EXERCISE BRIEF:
Repeat the data word for word. Do not include the pictures.

DATA BLOCK:
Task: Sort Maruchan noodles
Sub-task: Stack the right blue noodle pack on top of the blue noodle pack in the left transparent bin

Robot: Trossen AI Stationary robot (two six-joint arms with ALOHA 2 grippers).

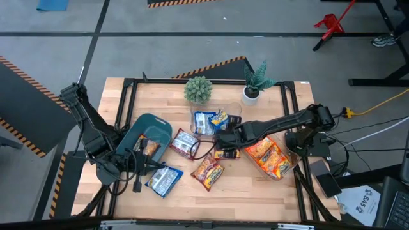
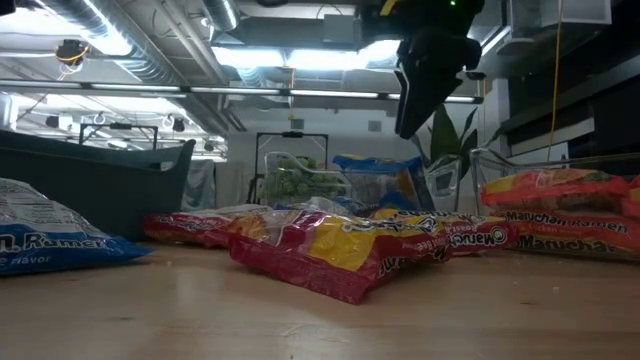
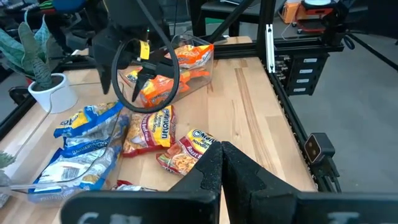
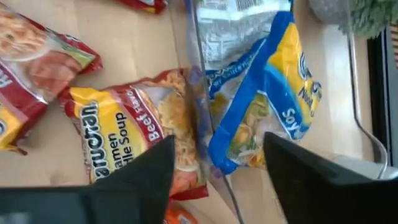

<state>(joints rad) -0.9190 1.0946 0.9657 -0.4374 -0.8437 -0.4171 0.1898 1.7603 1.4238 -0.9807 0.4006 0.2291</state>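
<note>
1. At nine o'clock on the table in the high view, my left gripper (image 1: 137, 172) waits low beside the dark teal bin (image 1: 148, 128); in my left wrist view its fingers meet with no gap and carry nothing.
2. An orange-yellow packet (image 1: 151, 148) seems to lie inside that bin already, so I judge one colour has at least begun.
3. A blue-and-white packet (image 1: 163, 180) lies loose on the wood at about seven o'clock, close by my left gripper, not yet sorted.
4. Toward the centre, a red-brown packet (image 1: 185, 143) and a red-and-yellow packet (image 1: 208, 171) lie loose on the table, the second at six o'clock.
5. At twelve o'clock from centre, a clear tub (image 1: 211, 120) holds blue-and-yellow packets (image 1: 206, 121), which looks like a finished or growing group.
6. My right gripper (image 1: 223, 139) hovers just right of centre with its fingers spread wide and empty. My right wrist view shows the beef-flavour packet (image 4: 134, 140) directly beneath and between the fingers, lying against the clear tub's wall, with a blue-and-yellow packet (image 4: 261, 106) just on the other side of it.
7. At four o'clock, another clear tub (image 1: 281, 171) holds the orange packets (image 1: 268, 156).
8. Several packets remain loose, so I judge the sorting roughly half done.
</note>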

EXERCISE SOLUTION:
Task: Sort Maruchan noodles
Sub-task: Stack the right blue noodle pack on top of the blue noodle pack in the left transparent bin

Robot: Trossen AI Stationary robot (two six-joint arms with ALOHA 2 grippers).


<state>(joints rad) -0.9190 1.0946 0.9657 -0.4374 -0.8437 -0.4171 0.1898 1.7603 1.4238 -0.9807 0.4006 0.2291</state>
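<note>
1. At nine o'clock on the table in the high view, my left gripper (image 1: 137, 172) waits low beside the dark teal bin (image 1: 148, 128); in my left wrist view its fingers meet with no gap and carry nothing.
2. An orange-yellow packet (image 1: 151, 148) seems to lie inside that bin already, so I judge one colour has at least begun.
3. A blue-and-white packet (image 1: 163, 180) lies loose on the wood at about seven o'clock, close by my left gripper, not yet sorted.
4. Toward the centre, a red-brown packet (image 1: 185, 143) and a red-and-yellow packet (image 1: 208, 171) lie loose on the table, the second at six o'clock.
5. At twelve o'clock from centre, a clear tub (image 1: 211, 120) holds blue-and-yellow packets (image 1: 206, 121), which looks like a finished or growing group.
6. My right gripper (image 1: 223, 139) hovers just right of centre with its fingers spread wide and empty. My right wrist view shows the beef-flavour packet (image 4: 134, 140) directly beneath and between the fingers, lying against the clear tub's wall, with a blue-and-yellow packet (image 4: 261, 106) just on the other side of it.
7. At four o'clock, another clear tub (image 1: 281, 171) holds the orange packets (image 1: 268, 156).
8. Several packets remain loose, so I judge the sorting roughly half done.
</note>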

With the answer given, the exercise is closed.